The dog is enjoying his pool, and I finally caved in to him and MB and agreed that as long as we put a towel down first to catch all the hair, Indy can sit with us on the couch. He's curled up next to me right now, acting as the world's cutest armrest.
I finally got a new tower thingie to keep our DVDs in, since we outgrew our wire DVD rack a long time ago. I'm not sure it's perfect for the space, but it's growing on me, and it's much classier-looking than what we had before.
The garden is growing like crazy. We have a zillion green tomatoes on the vine, but until yesterday none were trying to ripen. Now we finally have two that are rapidly turning orange.
The zucchini is doing reasonably well, and I got a mutant overgrown squash off the vine yesterday.
The cukudzu still seems hell-bent on world domination and has starting creeping along the top of the fence into the tomato plants' territory.
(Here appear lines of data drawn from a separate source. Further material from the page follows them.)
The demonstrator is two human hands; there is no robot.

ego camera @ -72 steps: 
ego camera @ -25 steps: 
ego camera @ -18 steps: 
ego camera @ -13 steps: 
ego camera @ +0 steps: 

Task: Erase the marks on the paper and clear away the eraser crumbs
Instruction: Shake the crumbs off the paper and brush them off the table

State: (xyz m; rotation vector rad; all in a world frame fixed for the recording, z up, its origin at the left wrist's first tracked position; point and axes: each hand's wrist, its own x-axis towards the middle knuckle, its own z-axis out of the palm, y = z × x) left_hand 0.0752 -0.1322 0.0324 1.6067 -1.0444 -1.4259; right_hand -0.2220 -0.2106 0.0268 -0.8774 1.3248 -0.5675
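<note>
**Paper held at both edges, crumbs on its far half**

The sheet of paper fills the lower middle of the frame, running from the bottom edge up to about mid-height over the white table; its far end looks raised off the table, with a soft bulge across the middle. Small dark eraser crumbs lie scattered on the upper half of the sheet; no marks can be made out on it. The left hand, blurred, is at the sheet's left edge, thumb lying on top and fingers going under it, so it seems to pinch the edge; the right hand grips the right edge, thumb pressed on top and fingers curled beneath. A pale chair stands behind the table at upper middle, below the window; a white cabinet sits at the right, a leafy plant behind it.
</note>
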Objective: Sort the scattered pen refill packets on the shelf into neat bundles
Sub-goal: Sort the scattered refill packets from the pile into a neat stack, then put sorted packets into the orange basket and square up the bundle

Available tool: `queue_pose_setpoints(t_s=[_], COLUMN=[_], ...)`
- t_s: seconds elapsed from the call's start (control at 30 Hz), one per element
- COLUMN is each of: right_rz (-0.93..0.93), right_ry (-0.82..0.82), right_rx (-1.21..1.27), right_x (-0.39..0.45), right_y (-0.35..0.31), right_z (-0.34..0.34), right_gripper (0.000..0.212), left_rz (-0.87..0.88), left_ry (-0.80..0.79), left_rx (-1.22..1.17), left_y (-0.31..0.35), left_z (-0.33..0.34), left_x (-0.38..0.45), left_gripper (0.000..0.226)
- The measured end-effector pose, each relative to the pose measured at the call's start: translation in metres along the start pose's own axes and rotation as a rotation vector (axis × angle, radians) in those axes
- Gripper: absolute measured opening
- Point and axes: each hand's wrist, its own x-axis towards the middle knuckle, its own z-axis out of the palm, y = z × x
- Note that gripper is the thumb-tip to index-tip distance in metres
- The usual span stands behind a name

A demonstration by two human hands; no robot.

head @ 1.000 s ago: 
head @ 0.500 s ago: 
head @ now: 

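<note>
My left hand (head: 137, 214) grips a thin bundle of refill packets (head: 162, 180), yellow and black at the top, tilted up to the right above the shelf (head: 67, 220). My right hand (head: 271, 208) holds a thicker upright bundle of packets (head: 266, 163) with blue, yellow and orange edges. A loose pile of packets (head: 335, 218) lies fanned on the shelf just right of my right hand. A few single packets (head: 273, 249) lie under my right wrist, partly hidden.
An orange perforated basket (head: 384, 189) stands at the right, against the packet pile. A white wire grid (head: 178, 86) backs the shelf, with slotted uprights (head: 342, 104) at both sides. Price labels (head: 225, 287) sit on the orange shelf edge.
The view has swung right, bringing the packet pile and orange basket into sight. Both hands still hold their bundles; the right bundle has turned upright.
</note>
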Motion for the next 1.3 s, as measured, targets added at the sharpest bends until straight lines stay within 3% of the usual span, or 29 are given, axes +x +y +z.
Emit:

Last Saturday, I took the volunteers I supervise at work to the Adventure Science Center in Nashville. I was kind of nervous about the trip before we went. Not because I was taking seven teenagers out by myself, because even though that is sort of terrifying, they're all really good kids. I was just kind of freaked out because the trip was the first time I've ever been the official and only adult for something like this.
For most of my life, I've been one of the kids on the trip, not the one taking the kids on the trip. Last year when I took the kids caving I drove the rented minivan, but my boss was there and so I didn't feel the pressure of sole responsibility. This time it was all me. All me and seven teenagers in a monstrously huge 15 passenger van. When I picked the van up on Friday after work, I was wearing my favorite pair of three inch wedge heels and got caught in gridlock traffic. Ay chihuahua did that suck. It turned out to be pretty good practice for the drive down to Nashville, which went off without a hitch. I told the kids that the van was a sign of the depth of my love and affection for them, since it was huge and embarrassing and smelled vaguely like a dog.
They were all perfect angels, and the trip was really fabulous. Perhaps being an adult isn't all that bad.